Overview

tris des clous is a very dishonest translation of spike sorting to French.

Pronouce it [tree day clue] in English.

The primary goal of tridesclous was to provide a toolkit to teach good practices in spike sorting techniques. Trideslcous is now mature and can be used to sort spike on tetrode up to neuropixel probe recorded dataset.

Tridesclous is both:

  • an offline spike sorter tools able to read many file format
  • a realtime spike sorting combined with pyacq

Main features

  • template matching based mathod
  • offer several alternative methods at several processing steps of the chain
  • offer a UI written in Qt for interactive exploration.
  • use neo for reading dataset.
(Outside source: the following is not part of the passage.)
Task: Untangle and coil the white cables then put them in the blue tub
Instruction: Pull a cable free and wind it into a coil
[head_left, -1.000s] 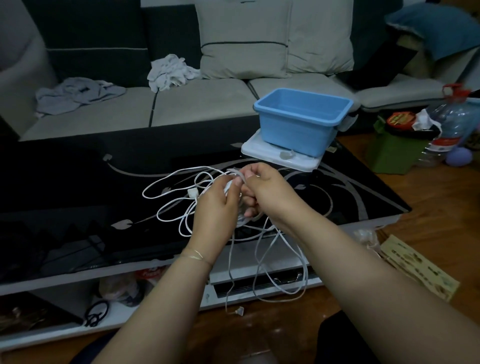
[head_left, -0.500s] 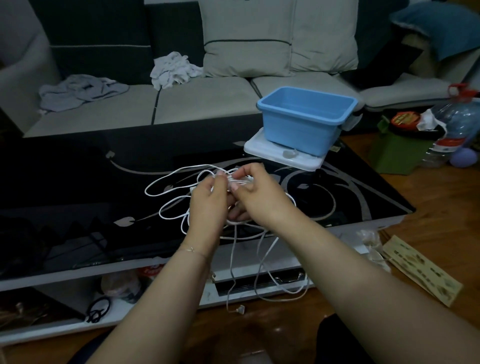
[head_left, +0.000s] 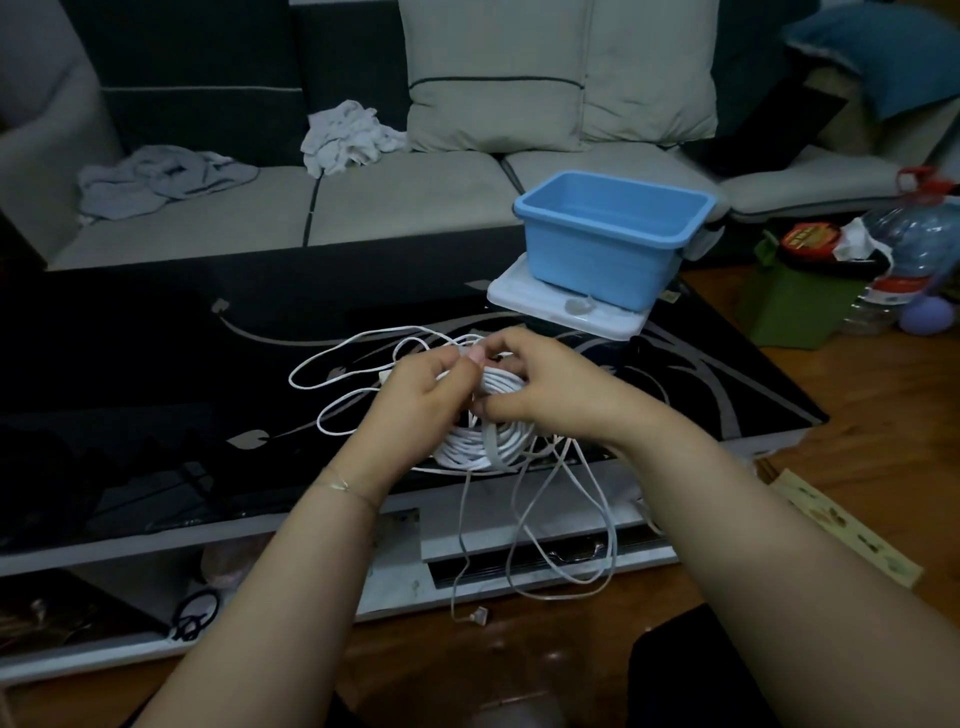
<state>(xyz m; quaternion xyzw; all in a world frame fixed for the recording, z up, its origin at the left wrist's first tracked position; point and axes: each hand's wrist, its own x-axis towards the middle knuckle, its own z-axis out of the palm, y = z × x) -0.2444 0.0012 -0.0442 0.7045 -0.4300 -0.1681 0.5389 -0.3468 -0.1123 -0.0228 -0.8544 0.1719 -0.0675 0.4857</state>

So many format are available (Raw, Blackrock, Neuralynx, Plexon, Spike2, Tdt, OpenEphys…)
  • use hardware acceleration with opencl : both gpu and multicore cpu
  • use few memory
  • have built in dataset to try it
  • quite fast For a tetrode dataset, you can expect X30 speedup over real time on a simple laptop.
  • have an simple python API. Easy to write notebook or build custom pipeline.
  • multi-platform
  • open source based on a true open source stack

The forest of spike sorting tools is dense and tridesclous is a new tree. Be curious and try it.

General workflow

Many tools claim to be “automatic” for spike sorting. In tridesclous we don’t, the workflow is:

  1. Construct catalog. This part is automatic but needs carefully chosen parameters/methods. This is more or less the legacy chain of spike sorting = preprocessing+waveform+feature+clustering This can be done with a small subset of the whole dataset as long as it is stationary.
  2. Check and correct the catalog. This part is manual. It is done through a user interface. Multiple views in the interface help the end user make good decisions: change the threshold, enlarge waveform shape, change feature method, change clustering algorithm and of course merge and split clusters. This part is crucial and must be performed to clean clusters.
  3. “Peel spikes”. This is the real spike sorting. It is a template matching approach that subtracts spikes for signals as long as some spike matches the catalog. This part can be run offline as fast as possible or online (soft real time) if fast enough.
  4. Check the final result with a dedicated user interface. No manual action is required here.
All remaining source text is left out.